Totally agree. It quickly comes a game of "do I like this better? But that other one is also good!" so you are endlessly flicking through the options until you finally just park them on a specific setting and leave it there forever. I get the appeal of having those options for the end user but also appreciate if the maker of the amp has taken the time to figure out the "perfect" options already.

Bright cap on/off or even multiple bright cap options is probably the most useful of these sort of things.

Then there's amps that advertise "totally individual preamps on each channel" but then have a poweramp tuned for the high gain tones so the cleans and crunch sound stiff like they do on this new Bogner. I've actually had far better results trying to get higher gain tones out of something like the Bogner GF45 SL which is tuned more for classic rock tones - easier to tighten it up than try to loosen it up for lower gain stuff.

It's a smart move from Bogner to offer the Uber mode also on the first channel so you can just have two flavors of high gain rather than live with a less than stellar crunch channel for example.
 
It's a smart move from Bogner to offer the Uber mode also on the first channel so you can just have two flavors of high gain rather than live with a less than stellar crunch channel for example.
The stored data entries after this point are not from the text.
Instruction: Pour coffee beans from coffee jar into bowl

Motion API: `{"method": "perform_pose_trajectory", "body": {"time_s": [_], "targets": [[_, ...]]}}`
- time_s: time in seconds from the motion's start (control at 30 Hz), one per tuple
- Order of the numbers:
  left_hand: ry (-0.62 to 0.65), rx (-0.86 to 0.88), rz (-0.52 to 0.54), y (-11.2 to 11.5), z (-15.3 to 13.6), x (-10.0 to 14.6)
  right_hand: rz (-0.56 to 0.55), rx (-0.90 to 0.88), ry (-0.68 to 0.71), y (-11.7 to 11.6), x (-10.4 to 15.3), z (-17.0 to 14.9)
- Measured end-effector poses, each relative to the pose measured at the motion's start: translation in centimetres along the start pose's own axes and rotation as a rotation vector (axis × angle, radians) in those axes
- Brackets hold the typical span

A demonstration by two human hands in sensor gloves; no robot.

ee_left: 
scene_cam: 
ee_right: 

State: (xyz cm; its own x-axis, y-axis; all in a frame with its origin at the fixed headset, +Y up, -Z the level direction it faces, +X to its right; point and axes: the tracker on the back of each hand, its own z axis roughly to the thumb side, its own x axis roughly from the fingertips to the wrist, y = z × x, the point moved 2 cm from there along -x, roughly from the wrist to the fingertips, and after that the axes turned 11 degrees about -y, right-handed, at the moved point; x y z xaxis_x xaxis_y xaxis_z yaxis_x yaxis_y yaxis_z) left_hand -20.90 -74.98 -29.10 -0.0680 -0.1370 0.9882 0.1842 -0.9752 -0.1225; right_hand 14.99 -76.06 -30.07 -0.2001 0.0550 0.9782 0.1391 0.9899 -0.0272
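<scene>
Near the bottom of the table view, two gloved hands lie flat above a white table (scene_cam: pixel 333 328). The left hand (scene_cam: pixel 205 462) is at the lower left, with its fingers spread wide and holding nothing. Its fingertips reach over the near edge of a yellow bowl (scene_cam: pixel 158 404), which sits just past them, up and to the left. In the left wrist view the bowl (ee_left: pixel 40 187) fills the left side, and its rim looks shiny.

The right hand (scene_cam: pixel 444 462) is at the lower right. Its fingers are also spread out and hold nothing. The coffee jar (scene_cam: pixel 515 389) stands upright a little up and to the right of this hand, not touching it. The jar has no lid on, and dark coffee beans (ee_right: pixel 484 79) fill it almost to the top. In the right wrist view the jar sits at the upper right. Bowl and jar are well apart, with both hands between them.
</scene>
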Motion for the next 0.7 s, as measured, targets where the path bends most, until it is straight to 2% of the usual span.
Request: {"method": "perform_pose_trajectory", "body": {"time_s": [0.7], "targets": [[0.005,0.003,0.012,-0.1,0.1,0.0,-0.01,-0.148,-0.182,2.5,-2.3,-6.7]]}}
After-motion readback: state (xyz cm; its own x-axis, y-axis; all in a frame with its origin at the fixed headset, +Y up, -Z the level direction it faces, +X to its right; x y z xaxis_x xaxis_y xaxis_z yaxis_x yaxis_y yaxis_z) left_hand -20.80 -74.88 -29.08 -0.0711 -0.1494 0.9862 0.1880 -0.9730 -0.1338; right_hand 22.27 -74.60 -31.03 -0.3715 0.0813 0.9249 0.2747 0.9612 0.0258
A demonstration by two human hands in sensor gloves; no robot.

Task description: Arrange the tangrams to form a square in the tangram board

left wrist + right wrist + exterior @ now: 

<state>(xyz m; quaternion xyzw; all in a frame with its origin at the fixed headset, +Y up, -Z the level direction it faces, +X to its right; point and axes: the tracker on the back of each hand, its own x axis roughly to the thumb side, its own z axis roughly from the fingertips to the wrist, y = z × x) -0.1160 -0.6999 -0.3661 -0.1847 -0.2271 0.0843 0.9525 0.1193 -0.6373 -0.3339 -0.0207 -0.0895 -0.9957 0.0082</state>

Yeah the mode switches that add and take away gain stages are really cool. The first thing I thought when I saw them was that Bogner must have liked the Helios Eclipse enough to apply that design to the new amp. In the Helios Eclipse, the two gain channels each have three modes:

Eclipse Ch2:
Hot: standard number of gain stages
80's: standard number of gain stages + silicone diodes
Eclipse: standard number of gain stages + two more tube gain stages

Eclipse Ch3:
Hot: low end filtering + standard number of gain stages
80's: low end filtering + standard number of gain stages + silicone diodes
Eclipse+: low end filtering + standard number of gain stages + silicone diodes + two more tube gain stages


If I had to guess, I'd say that's probably very similar to how the Uber Ultra will operate. The Helios doesn't seem to have a lot of street cred as a modern high gain amp, but it can easily do those tones if you boost it the slightest bit and cut just a bit of bass at the input, and when I did that it became one of the best high gain setups I've ever played, even for modern metal. Truthfully though, if I had my way it would have just a bit more low end. I've also heard the new Uber is just a bit more Marshally in attack than the old Ubers, which were more designed as an answer to Mesa's Rectifiers. If the new Uber Ultra turns out to be a a mix of a Helios preamp on steroids and a OG Uber style power section that can shake the room with unfiltered sub low end like the OG Uber could, then it could be a seriously killer amp.
 
Last edited:
Yeah the mode switches that add and take away gain stages are really cool. The first thing I thought when I saw them was that Bogner must have liked the Helios Eclipse enough to apply that design to the new amp. In the Helios Eclipse, the two gain channels each have three modes:
Yeah, those sound like they are doing something major. My Driftwood has a gain stage switch on the distortion channel and it is switchable via footswitch/MIDI, which really makes it like a three channel amp. It's not something I can accomplish by tweaking one of my EQs in front of the amp. I don't even think of that as a switch or knob type adjustment.